DATA PROVIDED below:

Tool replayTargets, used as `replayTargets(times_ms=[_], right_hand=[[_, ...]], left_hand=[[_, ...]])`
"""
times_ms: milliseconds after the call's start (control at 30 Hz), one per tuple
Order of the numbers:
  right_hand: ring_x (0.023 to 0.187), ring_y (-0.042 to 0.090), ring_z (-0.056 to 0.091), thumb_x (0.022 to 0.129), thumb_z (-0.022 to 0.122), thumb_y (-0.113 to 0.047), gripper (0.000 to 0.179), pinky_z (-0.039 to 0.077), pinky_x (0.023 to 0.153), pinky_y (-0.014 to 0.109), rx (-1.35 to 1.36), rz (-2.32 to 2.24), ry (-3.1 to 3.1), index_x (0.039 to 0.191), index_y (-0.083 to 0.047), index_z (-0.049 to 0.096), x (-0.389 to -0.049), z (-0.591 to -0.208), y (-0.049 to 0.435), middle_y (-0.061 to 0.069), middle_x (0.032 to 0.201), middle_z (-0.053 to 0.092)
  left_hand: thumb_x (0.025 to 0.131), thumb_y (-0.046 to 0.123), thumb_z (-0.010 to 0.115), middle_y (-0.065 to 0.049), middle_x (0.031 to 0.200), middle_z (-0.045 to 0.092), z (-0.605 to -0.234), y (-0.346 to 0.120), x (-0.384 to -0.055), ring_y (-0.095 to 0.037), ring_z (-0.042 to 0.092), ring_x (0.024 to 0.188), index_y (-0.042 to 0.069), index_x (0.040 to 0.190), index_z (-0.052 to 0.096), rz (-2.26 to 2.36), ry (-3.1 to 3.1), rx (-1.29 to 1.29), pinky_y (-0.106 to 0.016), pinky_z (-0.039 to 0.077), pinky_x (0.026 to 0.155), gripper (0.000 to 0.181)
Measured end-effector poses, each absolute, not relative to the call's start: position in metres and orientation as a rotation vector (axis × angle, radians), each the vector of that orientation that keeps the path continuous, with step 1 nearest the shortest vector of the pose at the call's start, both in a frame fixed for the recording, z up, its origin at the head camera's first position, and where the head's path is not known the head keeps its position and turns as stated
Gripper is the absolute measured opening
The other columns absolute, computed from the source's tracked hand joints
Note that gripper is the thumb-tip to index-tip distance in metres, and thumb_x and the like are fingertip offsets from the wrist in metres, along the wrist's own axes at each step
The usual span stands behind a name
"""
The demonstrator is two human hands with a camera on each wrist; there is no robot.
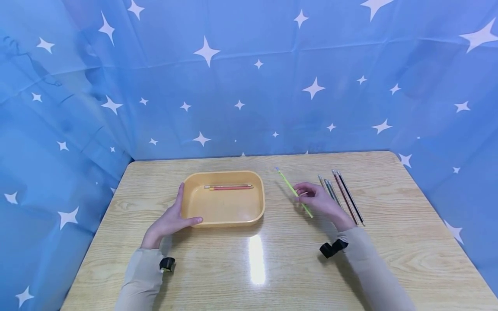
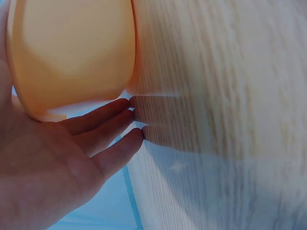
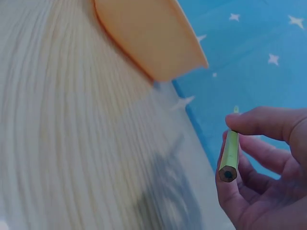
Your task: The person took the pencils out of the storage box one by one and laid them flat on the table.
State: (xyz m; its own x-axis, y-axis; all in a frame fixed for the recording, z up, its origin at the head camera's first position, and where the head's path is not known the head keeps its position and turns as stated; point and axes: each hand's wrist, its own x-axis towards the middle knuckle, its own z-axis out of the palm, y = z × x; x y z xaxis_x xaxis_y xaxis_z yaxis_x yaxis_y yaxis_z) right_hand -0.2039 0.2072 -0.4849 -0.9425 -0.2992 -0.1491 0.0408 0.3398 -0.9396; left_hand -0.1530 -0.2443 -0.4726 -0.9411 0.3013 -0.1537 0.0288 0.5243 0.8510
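Observation:
On the left of the table is a shallow yellow-orange plastic tray (image 1: 223, 223). My left hand (image 1: 171, 221) holds it at the near left corner, thumb over the front rim and fingers along the outside. Two pencils, a red pencil (image 1: 231, 188) and another right behind it, lie inside near the back wall. To the tray's right, my right hand (image 1: 317, 199) pinches a yellow-green pencil (image 1: 287, 183) between thumb and fingers, above the table. Its flat, unsharpened end (image 3: 228, 173) faces the right wrist camera. In the left wrist view, fingertips (image 2: 136, 134) reach the tabletop beside the tray.
Several more pencils lie on the table beyond the right hand, among them a dark red pencil (image 1: 346, 196) and a black pencil (image 1: 351, 198). The right forearm partly covers this group. A blue star-printed cloth (image 1: 249, 86) hangs behind the wooden table (image 1: 295, 268).

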Motion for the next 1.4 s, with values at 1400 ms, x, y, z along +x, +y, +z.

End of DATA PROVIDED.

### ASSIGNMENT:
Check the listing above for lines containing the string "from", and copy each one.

### EXPECTED ANSWER:
The other columns absolute, computed from the source's tracked hand joints
Note that gripper is the thumb-tip to index-tip distance in metres, and thumb_x and the like are fingertip offsets from the wrist in metres, along the wrist's own axes at each step

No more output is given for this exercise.